11 novembre 2009

Le domeniche mattina


In questo momento vorrei essere ispirata per la tesi tanto quanto lo sono per scrivere il blog...30 pagine sono poche ma mi sembrano infinite, mentre se dovessi parlare di me e della mia esperienza dell'anno scorso non basterebbero neanche per un'introduzione.
Ad avermi ispirata stavolta è l'inizio di un racconto di Hasegawa Junko che si intitola "L'uovo infecondo". L'ho letto perchè questo week end le conferenze riprendono e prevedono, appunto, una conferenza su questo racconto con la presenza della scrittrice. Spero tra l'altro che sia tutto tanto stimolante quanto l'ultima volta...!
Inizia cosi':

Il cielo sta sospeso sonnecchiando tra la notte e il giorno, sfumato d'indaco e di lillà. I raggi arancio del sole mattutino fanno capolino tra le nubi, trafiggendomi le pupille come a biasimarmi per esser stata fuori fino all'alba. Sembra quasi un film psichedelico.
Musica a tutto volume mi rimbomba distorta nella testa, rimbalzando da una parete all'altra del mio cranio deserto. Luci e ombre serpeggiano tremolanti dietro le palpebre chiuse, dandomi la sensazione di essere ancora in discoteca, stordita da un tumulto di voci stridule e stucchevoli. E' come se i frammenti di questa notte fossero stati calpestati da stivali appuntiti e da sandali luccicanti dai tacchi a spillo e fossero schizzati in ogni dove, appiccicandosi alla mia faccia simili a sporco che non vuole venir via. [...] Alla chiusura del locale, un po' brille e
con passo malfermo, ci siamo rintanate a Yoshinoya in attesa che i treni riprendessero il servizio; le luci al neon li' dentro erano cosi' forti che sembravano fatte apposta per dissuadere i clienti dal trattenersi troppo a lungo. Abbiamo preso posto al bancone. Io ho ordinato gyusake e misoshiru, mentre il cameriere dal volto alienato e i denti sporgenti tentava di sbirciarmi nella scollatura. Non so se fosse per via del freddo o di chissà cosa, ma mi tremavano le mani, al punto che non sono riuscita a staccare per bene le bacchette l'una dall'altra.[...] Raggiungiamo la stazione di Nakameguro con il primo treno della linea Hibiya. [...] Da li' a piedi arrivo a casa: finalmente, non vedevo l'ora!E' giorno, ormai, e il cielo si è già ravvolto nel suo manto sbiadito. I corvi si radunano gracchiando ai bordi della strada simili a bande di teppisti, pronti a dare l'assalto ai rifiuti organicii prima che il camion della nettezza urbana venga a ritirarli. [...] Il tichettio dei miei tacchi alti riecheggia per le scale mentre, con un sacchetto di plastica di Family Mart contenente un succo di mela in tetrapak, raggiungo a fatica il mio appartamento.
Tratto da "No geisha" Piccola Biblioteca Oscar Mondadori, pp.161-163, traduzione di Gianluca Coci, grassetto mio.

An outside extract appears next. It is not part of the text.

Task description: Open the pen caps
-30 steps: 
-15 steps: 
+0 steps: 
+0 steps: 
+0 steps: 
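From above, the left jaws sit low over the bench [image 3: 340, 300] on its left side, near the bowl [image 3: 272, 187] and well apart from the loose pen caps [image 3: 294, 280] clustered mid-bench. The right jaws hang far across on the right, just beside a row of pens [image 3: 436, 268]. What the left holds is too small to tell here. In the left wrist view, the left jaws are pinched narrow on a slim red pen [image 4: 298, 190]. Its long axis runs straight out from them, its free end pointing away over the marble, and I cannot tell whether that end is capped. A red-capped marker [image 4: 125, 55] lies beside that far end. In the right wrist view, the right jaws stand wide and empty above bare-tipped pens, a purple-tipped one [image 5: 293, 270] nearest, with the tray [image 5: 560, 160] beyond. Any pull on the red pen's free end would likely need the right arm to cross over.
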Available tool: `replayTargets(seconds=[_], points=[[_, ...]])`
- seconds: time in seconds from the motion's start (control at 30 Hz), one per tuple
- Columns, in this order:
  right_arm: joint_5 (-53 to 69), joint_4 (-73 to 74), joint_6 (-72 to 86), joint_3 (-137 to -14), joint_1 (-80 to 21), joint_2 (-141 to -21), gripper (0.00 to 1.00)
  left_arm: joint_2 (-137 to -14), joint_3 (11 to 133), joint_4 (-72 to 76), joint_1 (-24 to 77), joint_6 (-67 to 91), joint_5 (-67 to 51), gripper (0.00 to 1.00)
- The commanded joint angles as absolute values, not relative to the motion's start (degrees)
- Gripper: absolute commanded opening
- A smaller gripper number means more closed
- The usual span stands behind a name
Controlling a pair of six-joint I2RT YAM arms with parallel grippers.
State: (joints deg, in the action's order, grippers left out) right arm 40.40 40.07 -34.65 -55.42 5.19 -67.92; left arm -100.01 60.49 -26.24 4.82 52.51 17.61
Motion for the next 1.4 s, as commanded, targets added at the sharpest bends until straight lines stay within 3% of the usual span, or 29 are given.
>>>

A voi, questo brano, cosa dice?
Insomma, vi tocca, oppure no?
Ora il punto è che capisco che questo possa piacere ai giovani giapponesi di oggi. Perchè parla di loro. E' un ritratto perfetto e profondo di loro, di quello che hanno attorno, dei loro punti di riferimento...che, forse, non hanno.
Si', d'un tratto capisco come una scrittrice possa avere successo con un racconto come questo (leggetelo tutto!), in Giappone...se non fossi stata anche io a volte sotto il cielo di Shibuya o Shinjuku la domenica mattina alle 5 all'uscita dalla discoteca, forse (io personalmente) non avrei capito.